Austin apparently did not suggest that China prepare for conflict in the near future, but the country’s air force has significantly increased the scale and frequency of shipments to Taiwan’s “air defense identification zone” this year.

The military activity, coupled with rapid technological progress by the People’s Liberation Army, has raised concerns about China’s intentions with Taiwan, over which it claims sovereignty.
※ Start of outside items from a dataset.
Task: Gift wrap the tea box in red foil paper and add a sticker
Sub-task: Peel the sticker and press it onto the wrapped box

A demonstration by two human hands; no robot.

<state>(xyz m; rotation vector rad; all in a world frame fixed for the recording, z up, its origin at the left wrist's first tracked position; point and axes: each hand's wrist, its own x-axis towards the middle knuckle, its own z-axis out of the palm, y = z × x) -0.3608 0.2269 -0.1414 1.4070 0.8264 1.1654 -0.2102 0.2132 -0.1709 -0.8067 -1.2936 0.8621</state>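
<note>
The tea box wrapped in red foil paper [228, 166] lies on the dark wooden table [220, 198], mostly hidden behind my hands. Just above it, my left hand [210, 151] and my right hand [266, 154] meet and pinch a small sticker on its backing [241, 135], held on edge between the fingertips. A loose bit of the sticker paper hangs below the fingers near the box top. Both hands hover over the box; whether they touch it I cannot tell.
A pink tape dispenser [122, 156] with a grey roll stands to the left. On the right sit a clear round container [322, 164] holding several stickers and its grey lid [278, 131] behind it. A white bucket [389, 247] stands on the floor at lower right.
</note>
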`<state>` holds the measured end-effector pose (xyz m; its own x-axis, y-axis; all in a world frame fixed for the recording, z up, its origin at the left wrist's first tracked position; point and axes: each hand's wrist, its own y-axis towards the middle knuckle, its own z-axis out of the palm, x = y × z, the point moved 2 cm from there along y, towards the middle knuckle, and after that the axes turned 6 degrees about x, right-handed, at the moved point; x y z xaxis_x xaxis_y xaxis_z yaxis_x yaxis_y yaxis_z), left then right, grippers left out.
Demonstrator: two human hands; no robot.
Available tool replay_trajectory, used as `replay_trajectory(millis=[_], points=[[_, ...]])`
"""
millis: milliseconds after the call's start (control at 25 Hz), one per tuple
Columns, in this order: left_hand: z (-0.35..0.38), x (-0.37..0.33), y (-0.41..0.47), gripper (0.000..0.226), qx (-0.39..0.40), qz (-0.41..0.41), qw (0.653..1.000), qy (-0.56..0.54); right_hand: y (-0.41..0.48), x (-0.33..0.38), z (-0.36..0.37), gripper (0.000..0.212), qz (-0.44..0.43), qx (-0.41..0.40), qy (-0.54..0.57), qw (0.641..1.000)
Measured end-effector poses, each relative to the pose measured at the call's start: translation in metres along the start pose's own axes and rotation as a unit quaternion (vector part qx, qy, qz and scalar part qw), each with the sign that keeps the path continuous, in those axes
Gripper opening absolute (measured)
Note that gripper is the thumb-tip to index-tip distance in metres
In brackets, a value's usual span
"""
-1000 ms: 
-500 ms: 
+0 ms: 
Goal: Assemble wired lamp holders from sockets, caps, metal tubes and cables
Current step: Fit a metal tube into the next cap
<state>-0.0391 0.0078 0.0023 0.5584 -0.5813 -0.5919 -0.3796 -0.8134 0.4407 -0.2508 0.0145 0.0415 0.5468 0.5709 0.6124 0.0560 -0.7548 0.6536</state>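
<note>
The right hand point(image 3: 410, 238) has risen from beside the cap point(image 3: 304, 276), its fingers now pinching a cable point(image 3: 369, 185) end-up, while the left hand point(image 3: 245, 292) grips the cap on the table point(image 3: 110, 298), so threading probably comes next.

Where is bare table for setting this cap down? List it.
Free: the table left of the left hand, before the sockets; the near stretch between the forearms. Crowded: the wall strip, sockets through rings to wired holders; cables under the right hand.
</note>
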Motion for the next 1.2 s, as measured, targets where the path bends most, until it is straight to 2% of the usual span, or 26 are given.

Some experts believe that China’s recent rapid expansion of its nuclear arsenal is designed to make it more difficult for the US to intervene in any conflict over Taiwan.

Thank you for reading FirstFT Asia. Here’s the rest of today’s news – Emily

1. US allies convince of Russian threat to Ukraine EU and NATO allies have swung behind the Biden administration’s assessment that Russia may be ready to invade Ukraine, following unprecedented section of US intelligence on Moscow’s military preparations.

Musk is allowed to ‘make the rules’ in space, warns ESA chief Josef Aschbacher, the new Director-General of the European Space Agency, urged the continent’s leaders to stops facilitating Elon Musk’s ambition to dominate the new space economy, warning that the lack of coordinated action means the American billionaire himself is “making the rules.”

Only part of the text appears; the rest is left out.